For the first time ever, U.S. oil and gas firms returned more money to investors than they spent on exploration and production.
A new study by E&Y showed that oil and gas firms’ spending on dividends and share buybacks jumped by 210% last year.
The largest U.S. independents spent $55 billion on exploration and development and $58.5 billion on shareholders in 2022.
For the first time ever, U.S. oil and gas firms spent more of their revenues on dividends and share buybacks than on exploration and production in new wells in 2022, a new study by E&Y showed on Tuesday.
The study, which collates analysis from 2022 financial returns of the 50 largest independent U.S. oil and gas companies, found that those firms’ total payouts on dividends and share buybacks jumped by 210% last year—from $19.0 billion in 2021 to as much as $58.8 billion in 2022. The payouts to investors exceeded the $55 billion the largest U.S. independents spent on exploration and development.
Development and exploration costs as a percentage of netback – that is revenues less production costs – fell from 32% in 2021 to 28% in 2022, due to the ongoing shift in capital allocation toward dividends and share repurchases, E&Y said.

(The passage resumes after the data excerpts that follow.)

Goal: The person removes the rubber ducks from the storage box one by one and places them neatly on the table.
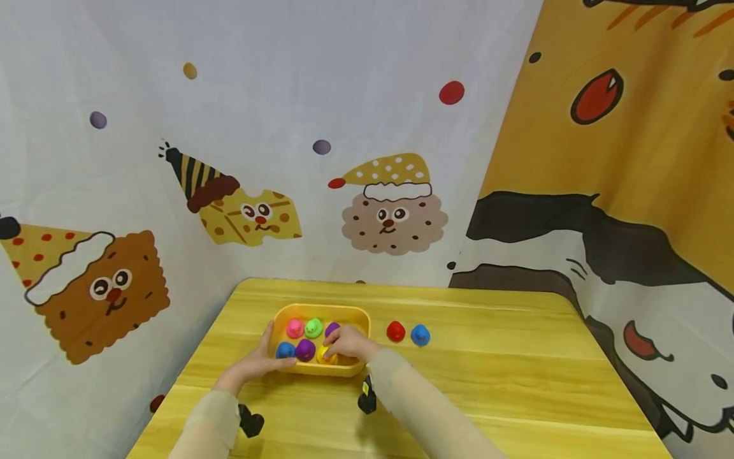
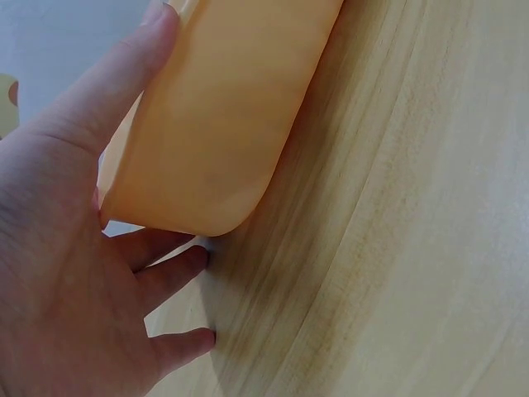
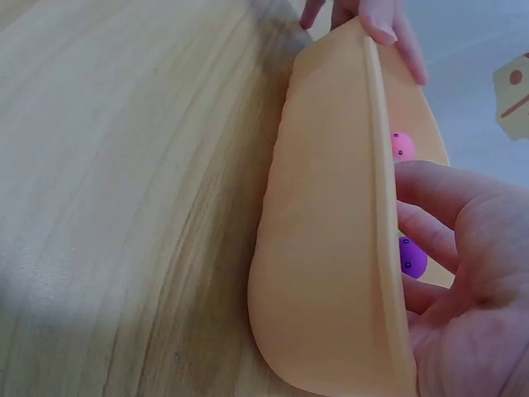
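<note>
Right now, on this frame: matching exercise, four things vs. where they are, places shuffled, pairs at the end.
Things:
1. red toy
2. pink toy
3. yellow toy
4. left hand

Places:
A. in the tray, at the fingers of the right hand
B. touching the tray's left end
C. on the table, outside the tray
D. in the tray's far row, beside the green toy

Pairs: 1-C, 2-D, 3-A, 4-B
</note>
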A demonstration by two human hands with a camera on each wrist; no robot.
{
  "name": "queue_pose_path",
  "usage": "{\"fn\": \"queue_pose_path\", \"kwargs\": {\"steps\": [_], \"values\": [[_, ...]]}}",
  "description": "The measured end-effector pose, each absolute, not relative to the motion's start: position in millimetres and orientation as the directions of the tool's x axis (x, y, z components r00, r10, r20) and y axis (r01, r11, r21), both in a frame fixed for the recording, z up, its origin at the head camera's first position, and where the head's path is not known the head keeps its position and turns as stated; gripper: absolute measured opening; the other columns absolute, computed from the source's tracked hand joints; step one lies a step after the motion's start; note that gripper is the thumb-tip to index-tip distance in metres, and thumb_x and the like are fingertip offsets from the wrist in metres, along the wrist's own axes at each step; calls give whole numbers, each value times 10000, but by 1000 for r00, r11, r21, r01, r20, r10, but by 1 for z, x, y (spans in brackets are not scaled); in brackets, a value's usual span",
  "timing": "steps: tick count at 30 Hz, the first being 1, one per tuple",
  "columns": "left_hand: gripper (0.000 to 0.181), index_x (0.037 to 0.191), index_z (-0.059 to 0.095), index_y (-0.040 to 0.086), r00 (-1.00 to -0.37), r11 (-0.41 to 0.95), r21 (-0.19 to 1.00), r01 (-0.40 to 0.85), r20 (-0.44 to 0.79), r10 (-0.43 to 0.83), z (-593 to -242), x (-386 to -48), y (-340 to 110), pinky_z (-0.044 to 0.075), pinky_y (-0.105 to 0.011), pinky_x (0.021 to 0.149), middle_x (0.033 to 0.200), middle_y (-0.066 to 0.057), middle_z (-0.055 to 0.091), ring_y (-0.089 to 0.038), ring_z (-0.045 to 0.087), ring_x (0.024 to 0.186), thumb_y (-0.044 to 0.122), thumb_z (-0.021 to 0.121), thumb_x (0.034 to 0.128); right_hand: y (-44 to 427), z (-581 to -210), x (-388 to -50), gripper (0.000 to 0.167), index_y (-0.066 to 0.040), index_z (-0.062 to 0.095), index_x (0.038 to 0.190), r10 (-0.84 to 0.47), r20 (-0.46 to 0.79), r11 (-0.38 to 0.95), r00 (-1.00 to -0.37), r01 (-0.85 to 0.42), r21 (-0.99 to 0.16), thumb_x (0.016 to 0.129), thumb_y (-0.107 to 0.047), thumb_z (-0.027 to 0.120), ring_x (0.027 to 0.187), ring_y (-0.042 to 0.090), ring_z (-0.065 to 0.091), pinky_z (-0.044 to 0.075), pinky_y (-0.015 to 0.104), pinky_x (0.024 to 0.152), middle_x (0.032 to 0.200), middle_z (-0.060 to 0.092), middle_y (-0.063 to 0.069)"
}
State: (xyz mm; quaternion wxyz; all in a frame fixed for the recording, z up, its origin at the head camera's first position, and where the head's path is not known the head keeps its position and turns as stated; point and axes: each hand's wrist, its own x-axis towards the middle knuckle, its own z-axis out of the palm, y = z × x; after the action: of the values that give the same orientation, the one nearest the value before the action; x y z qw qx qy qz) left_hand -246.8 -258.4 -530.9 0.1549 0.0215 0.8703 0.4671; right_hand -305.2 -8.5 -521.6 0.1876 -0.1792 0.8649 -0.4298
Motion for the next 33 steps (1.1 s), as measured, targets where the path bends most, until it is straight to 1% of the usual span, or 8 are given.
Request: {"fn": "queue_pose_path", "kwargs": {"steps": [2,4,6,7,13,20,26,33], "values": [[1218,1499,-225,57,-953,553,828,-90,-232,193,-531,-246,-259,66,-705,1050,1524,-359,-124,-594,15,1355,419,735,843,-9,-520,-302,262,-56,762,969,-475,-163,580,-865,-168,-797,720,-94,833,832,124,562,469,240,713,977,691,22],[1230,1499,-231,68,-953,548,833,-82,-225,200,-531,-246,-260,61,-701,1053,1528,-352,-129,-589,10,1360,435,737,835,-10,-518,-301,261,-51,763,966,-477,-151,592,-866,-189,-783,717,-90,833,901,140,582,474,251,795,993,699,40],[1239,1499,-236,76,-953,543,836,-80,-224,204,-532,-246,-260,58,-702,1054,1529,-349,-134,-588,8,1362,441,741,830,-11,-518,-300,263,-46,763,966,-477,-145,600,-867,-201,-774,715,-85,833,918,152,589,474,259,826,1005,702,54],[1239,1499,-234,74,-953,539,838,-83,-224,203,-531,-247,-260,60,-703,1053,1525,-355,-134,-591,13,1359,433,744,830,-11,-518,-300,262,-44,762,962,-476,-140,602,-868,-206,-772,713,-82,834,908,153,588,474,262,829,1005,702,60],[1238,1508,-228,105,-949,550,825,-133,-266,170,-531,-248,-258,47,-642,1101,1570,-268,-134,-510,9,1411,426,752,823,-12,-523,-303,265,-36,757,971,-473,-139,606,-870,-207,-768,721,-78,835,823,129,546,478,269,783,966,692,44],[1230,1508,-209,69,-947,543,826,-154,-280,157,-528,-249,-258,81,-682,1072,1547,-328,-95,-558,49,1383,405,759,827,-14,-530,-305,280,-47,759,963,-476,-119,618,-871,-236,-750,702,-97,846,825,138,563,477,273,796,943,693,21],[1211,1505,-202,48,-949,549,824,-139,-269,164,-525,-248,-257,75,-682,1071,1540,-338,-98,-565,38,1378,399,746,840,-14,-530,-305,258,-49,758,942,-468,-117,628,-876,-236,-742,707,-103,848,807,154,570,485,286,776,922,685,11],[1218,1507,-218,78,-946,567,810,-150,-283,155,-527,-247,-256,84,-665,1087,1550,-323,-93,-549,50,1389,425,739,838,-12,-529,-303,235,-60,757,924,-468,-114,645,-876,-251,-722,715,-125,844,825,153,571,477,284,791,918,679,-4]]}}
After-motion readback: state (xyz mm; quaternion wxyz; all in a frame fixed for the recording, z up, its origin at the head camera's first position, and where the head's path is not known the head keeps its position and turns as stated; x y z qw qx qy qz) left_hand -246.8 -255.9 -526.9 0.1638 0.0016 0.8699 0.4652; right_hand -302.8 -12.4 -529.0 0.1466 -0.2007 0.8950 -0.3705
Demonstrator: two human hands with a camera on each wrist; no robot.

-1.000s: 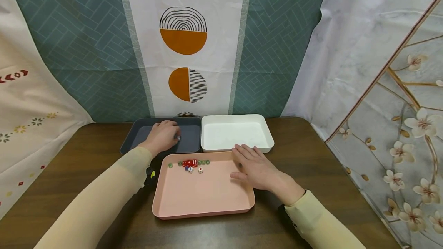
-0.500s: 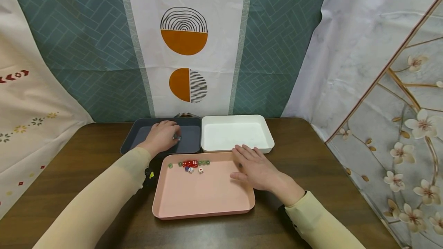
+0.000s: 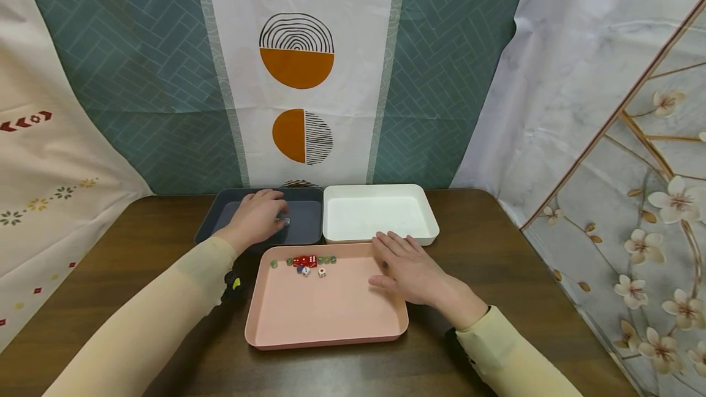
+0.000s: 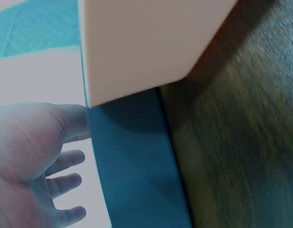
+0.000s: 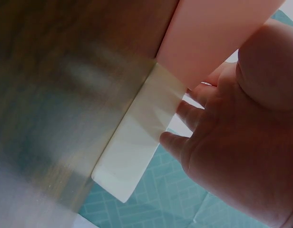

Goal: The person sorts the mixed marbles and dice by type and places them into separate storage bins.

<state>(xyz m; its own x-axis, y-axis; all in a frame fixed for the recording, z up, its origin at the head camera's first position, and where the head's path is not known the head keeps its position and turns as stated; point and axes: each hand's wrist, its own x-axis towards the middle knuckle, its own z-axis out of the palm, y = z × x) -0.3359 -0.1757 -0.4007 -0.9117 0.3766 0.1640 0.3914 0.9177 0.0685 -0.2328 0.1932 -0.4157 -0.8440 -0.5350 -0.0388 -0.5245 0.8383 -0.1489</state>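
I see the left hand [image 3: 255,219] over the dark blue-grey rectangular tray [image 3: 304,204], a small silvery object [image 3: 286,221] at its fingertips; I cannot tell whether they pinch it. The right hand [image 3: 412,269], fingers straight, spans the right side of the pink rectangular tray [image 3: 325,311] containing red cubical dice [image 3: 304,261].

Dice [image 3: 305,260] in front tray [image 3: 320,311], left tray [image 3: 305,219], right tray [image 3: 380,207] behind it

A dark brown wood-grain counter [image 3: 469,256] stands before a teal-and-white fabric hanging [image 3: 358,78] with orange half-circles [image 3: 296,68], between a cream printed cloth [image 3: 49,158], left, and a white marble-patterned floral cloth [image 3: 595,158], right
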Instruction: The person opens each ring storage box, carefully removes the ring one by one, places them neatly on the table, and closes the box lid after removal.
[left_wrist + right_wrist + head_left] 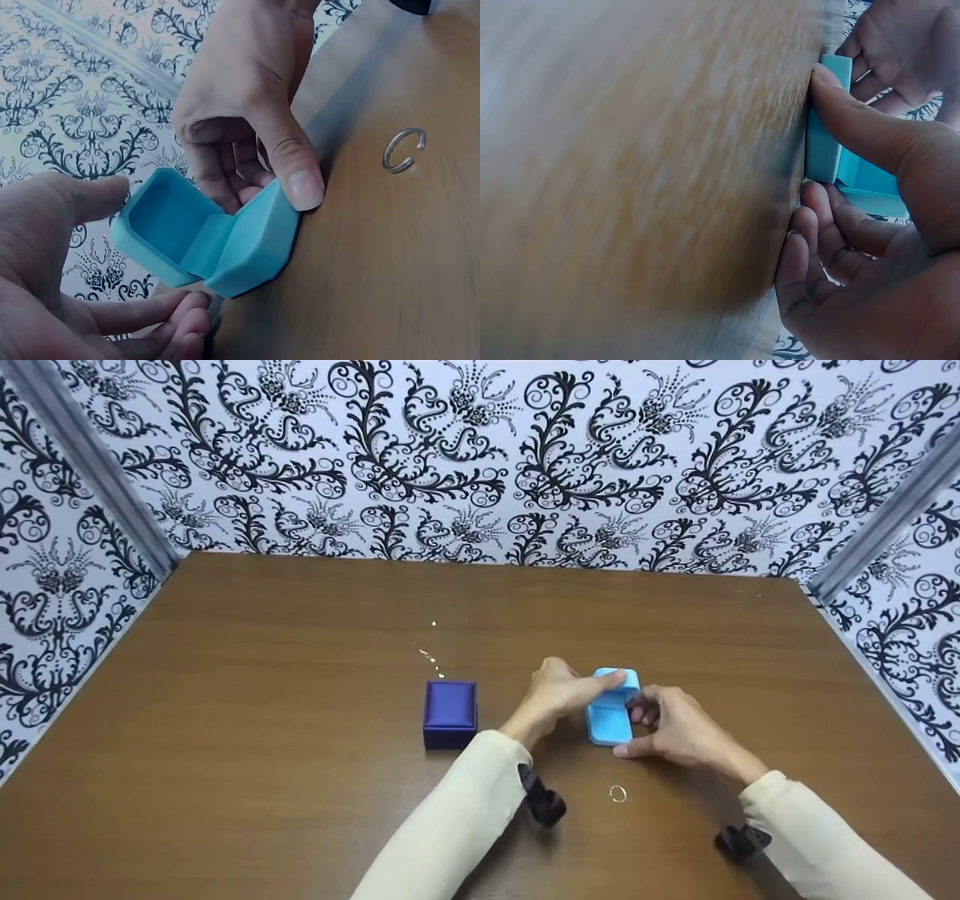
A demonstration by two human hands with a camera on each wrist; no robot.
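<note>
A light blue ring box [610,726] stands on the table with its lid raised, and its inside looks bare. My left hand [559,691] holds the lid, thumb on its edge and fingers behind it. From the other side my right hand [681,729] grips the base; its thumb presses the front, as the left wrist view shows, and its fingers are at the back by the hinge. A thin metal ring [388,152] with a gap in its band lies on the table in front of the box, touched by neither hand.
To the left of the hands sits a dark blue box [450,712] with its lid down. Small pale marks [431,658] show on the brown wooden table [262,697] behind it. Walls with black-and-white patterned paper [480,457] border the table at the back and both sides.
</note>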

After years of poor returns and a general feeling that investment in the shale patch is out of favor, the top U.S. shale producers rose to the challenge last year with a focus on efficiency and discipline. Companies are investing in their futures with expanded capital budgets, but not at the expense of returns, according to E&Y.
“The leading companies in the US sector responded to the challenge with a relentless focus on capital discipline and durable cost takeout. This attention to the bottom line and returns to investors has paid off,” the co-authors of the report wrote.
The studied companies booked a combined $333 billion in revenues last year, surpassing the previous record of $217 billion recorded by the study group in 2014 at the height of the shale revolution and the previous time oil prices hit triple digits, the study showed.
E&Y also expects further consolidation in the shale patch.
“We expect to see M&A activity further increase this year (and even more so in 2024) as the economy stabilizes and expectations begin to converge,” said Bruce On, EY US-West Region Strategy and Transactions Energy Leader.
The latest merger in the U.S. shale patch was announced on Monday, after Permian Resources signed a deal to buy Earthstone Energy in an all-stock deal valued at $4.5 billion, which is expected to create a $14-billion premier producer in the Delaware basin in the Permian.